When two German soldiers appeared bearing a white flag demanding Australian surrender, Brigadier William Glasgow barked, “Tell ‘em to go to hell!”
In a pincer movement, the Australian 15th Brigade would attack on the town’s north and the 13th on the south. British troops would follow through in the gap created.
Grenades and extra ammunition were issued.
At 10pm supporting artillery opened fire prematurely.
German flares lit the sky in stark, multi-coloured clusters. Heavy German artillery fire rained on the town, smashing roofs and walls as buildings erupted in fire.
Sergeant Walter Downing of the 57th battalion wrote:
…..houses burning in the town threw a sinister light….it was past midnight. Men muttered, “It’s Anzac Day”……there was nothing to do but go straight forward and die hard.
And die hard they did.
Captain Robert Forsyth of the 52nd Battalion, recalled:
… An officer shouted -'Still'……I could see a long single line of men standing motionless in either direction as far as I could see…..

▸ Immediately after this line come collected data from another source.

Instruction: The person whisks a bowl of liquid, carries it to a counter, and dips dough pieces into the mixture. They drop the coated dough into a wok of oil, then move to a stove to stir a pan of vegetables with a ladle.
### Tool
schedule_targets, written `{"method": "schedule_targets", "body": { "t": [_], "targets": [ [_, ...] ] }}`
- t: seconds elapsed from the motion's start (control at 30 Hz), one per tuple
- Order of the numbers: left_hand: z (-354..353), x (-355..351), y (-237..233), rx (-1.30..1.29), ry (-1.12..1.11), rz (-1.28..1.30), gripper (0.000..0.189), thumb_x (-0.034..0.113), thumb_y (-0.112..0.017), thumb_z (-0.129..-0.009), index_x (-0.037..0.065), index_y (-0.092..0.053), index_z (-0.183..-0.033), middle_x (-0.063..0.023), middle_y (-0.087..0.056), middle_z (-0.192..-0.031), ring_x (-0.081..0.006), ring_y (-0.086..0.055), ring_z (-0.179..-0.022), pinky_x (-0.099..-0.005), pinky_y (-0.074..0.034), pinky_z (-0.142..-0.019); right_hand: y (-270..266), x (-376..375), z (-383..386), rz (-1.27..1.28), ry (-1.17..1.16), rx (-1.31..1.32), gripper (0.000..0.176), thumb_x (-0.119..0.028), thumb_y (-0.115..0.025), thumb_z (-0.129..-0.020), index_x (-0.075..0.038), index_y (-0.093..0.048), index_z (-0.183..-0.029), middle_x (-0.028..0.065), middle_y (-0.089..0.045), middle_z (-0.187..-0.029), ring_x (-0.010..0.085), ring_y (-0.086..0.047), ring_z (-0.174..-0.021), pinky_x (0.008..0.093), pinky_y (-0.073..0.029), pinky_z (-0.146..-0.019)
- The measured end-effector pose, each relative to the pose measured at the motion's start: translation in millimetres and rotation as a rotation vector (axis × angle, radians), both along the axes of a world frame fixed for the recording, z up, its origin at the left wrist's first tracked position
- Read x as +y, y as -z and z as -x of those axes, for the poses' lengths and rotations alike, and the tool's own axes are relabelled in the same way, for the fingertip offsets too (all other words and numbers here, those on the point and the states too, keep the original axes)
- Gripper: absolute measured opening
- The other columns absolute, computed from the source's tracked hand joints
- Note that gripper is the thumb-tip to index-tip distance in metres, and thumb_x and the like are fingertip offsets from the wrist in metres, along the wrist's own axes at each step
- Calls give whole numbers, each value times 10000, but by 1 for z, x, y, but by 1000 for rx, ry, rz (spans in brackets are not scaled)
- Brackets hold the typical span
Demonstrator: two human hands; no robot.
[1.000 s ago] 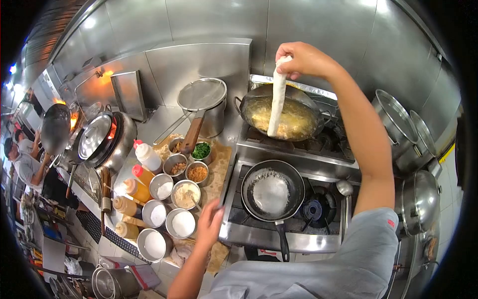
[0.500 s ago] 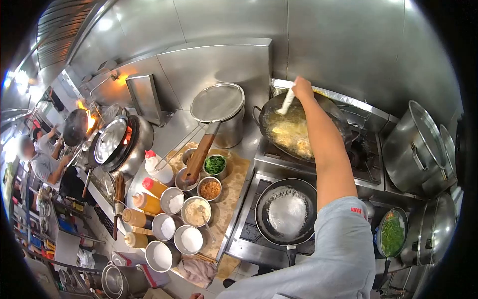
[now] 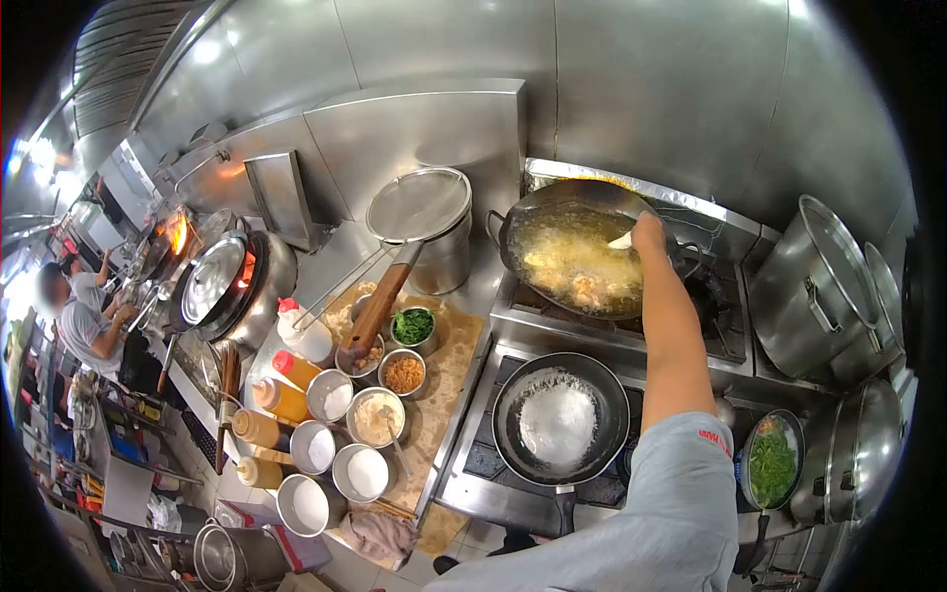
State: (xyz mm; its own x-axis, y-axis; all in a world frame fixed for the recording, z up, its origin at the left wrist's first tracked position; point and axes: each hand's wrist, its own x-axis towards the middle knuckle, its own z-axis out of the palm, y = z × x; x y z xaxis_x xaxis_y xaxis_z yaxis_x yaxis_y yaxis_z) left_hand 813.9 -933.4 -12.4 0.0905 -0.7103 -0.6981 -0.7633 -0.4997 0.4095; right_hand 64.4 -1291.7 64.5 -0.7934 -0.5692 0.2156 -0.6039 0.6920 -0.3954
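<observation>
From afar, I see the right hand (image 3: 647, 235) closed on a pale strip (image 3: 620, 241) at the right edge of the wok (image 3: 582, 190), presumably sparing skin the oil (image 3: 577, 240).

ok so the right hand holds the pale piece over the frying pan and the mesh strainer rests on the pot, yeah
Not over the frying pan: the head view shows the right hand holding the pale piece over the wok.

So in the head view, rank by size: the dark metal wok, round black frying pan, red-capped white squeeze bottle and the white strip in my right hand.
1. Wok
2. Frying pan
3. Squeeze bottle
4. White strip, going by its visible part; your right hand may hide more.
</observation>
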Motion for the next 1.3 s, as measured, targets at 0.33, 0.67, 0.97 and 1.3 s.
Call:
{"method": "schedule_targets", "body": {
  "t": [0.33,0.67,0.97,1.3],
  "targets": [
    [-99,14,118,134,143,64,379,314,-526,-873,23,-537,-1115,-147,-610,-984,-237,-590,-860,-320,-455,-706,-124,255,-172,356,-499,3,239,-180,-605,-813,-44,-590,-1009,123,-629,-928,243,-611,-856,317,-464,-786],
    [-229,26,362,115,1120,155,351,303,-558,-836,-18,-562,-977,-113,-630,-829,-217,-654,-687,-323,-484,-467,53,590,-388,210,-155,-1090,198,-149,-577,-858,-40,-579,-1024,78,-644,-919,154,-620,-831,282,-496,-690],
    [-156,25,336,367,233,-237,365,345,-554,-831,44,-525,-1036,-87,-587,-905,-217,-633,-768,-371,-481,-566,388,935,-515,-765,-151,-1412,282,-367,-587,-815,-136,-663,-958,90,-644,-868,225,-611,-787,387,-485,-722],
    [-16,73,319,373,336,-160,279,295,-505,-841,34,-598,-872,-108,-593,-640,-205,-596,-587,-331,-444,-481,246,776,-466,52,119,-1107,281,-273,-531,-871,-38,-593,-1014,87,-620,-814,164,-610,-768,305,-484,-673]
  ]
}}
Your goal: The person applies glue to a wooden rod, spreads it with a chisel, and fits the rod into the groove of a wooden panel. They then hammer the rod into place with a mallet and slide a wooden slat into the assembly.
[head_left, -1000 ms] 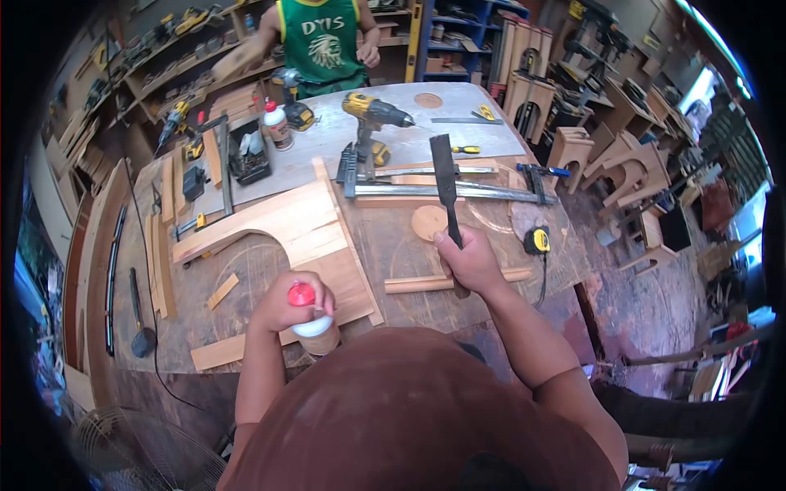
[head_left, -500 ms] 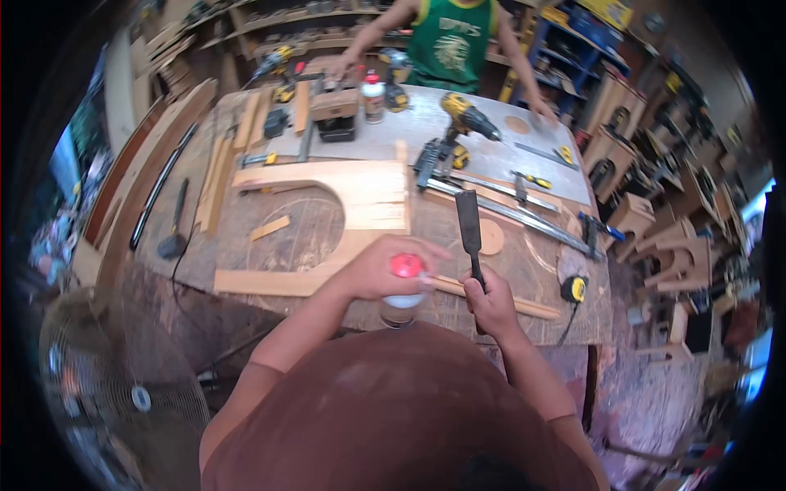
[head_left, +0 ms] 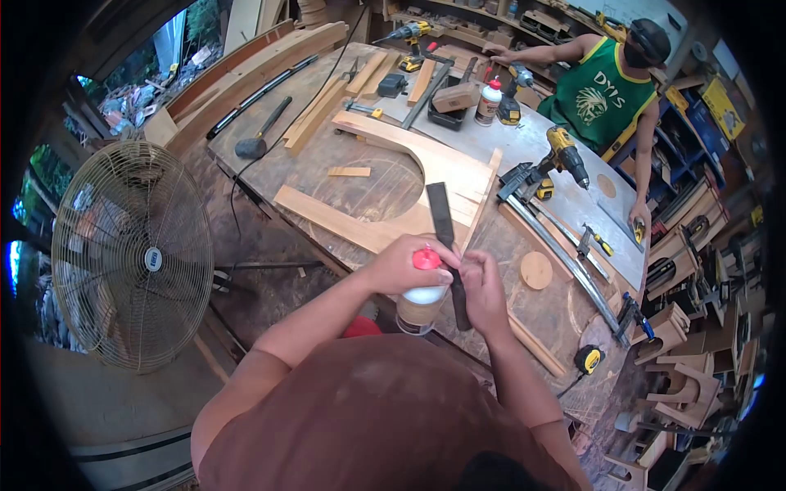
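The left hand is wrapped over the top of a glue bottle, fingers closed beside its red cap. The right hand is fisted round the handle of a chisel, whose flat blade points away over the workbench. Both hands meet just at the bench's near edge, the bottle held right at that edge. Under the blade lies the near leg of an arched wooden panel. Right of the hands there is bare bench between a thin wood strip and a round disc; further right, a long bar clamp and a tape measure near the edge. Left of the bench, open floor runs to a standing fan. A co-worker stands at the far right side.

Compared with a second ago, the hands have closed up – they were well apart, now touching – and the view has swung left, bringing the fan fully in.
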A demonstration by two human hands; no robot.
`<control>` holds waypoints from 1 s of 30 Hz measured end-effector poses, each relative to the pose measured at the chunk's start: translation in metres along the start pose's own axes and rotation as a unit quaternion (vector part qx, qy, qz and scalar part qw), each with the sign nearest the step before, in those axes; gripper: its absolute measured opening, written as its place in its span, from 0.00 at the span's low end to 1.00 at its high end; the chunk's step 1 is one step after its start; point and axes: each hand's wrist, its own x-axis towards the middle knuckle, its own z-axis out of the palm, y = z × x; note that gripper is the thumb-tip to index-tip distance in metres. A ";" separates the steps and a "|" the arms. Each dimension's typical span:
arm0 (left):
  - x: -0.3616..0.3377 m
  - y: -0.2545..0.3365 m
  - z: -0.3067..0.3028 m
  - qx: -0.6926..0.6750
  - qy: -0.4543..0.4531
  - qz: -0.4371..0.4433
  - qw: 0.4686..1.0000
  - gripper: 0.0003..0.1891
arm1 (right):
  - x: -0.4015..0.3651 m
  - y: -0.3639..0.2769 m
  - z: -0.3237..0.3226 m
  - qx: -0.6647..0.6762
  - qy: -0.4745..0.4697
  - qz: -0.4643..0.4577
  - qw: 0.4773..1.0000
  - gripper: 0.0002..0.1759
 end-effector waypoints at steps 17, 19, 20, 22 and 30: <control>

….as the light faded, the darkness in front started to tap, tap, tap, and bullets whistled….the line shuffled forward….rifles ready like men strolling into fern after rabbits.
The whistle of bullets became a swish and patter…..boys fell all round me….without a sound.
They went forward, many straight into the face of machine guns.
Some in the 57th Battalion began yelling, their screams heard across town above the deafening noise
The yelling rose high and passed to the 58th and 60th Battalions. Baying like hell-hounds, they charged.
Oblivious to their losses, they attacked with bayonets and grenades backed by machine guns,
Their blood was up.
Lieutenant Clifford Sadlier of the 51st Battalion won the Victoria Cross that night and Sergeant Charlie Stokes a Distinguished Conduct Medal. Carrying bags of grenades (‘bombs’), they boldly led their platoons against at least six enemy machine gun posts.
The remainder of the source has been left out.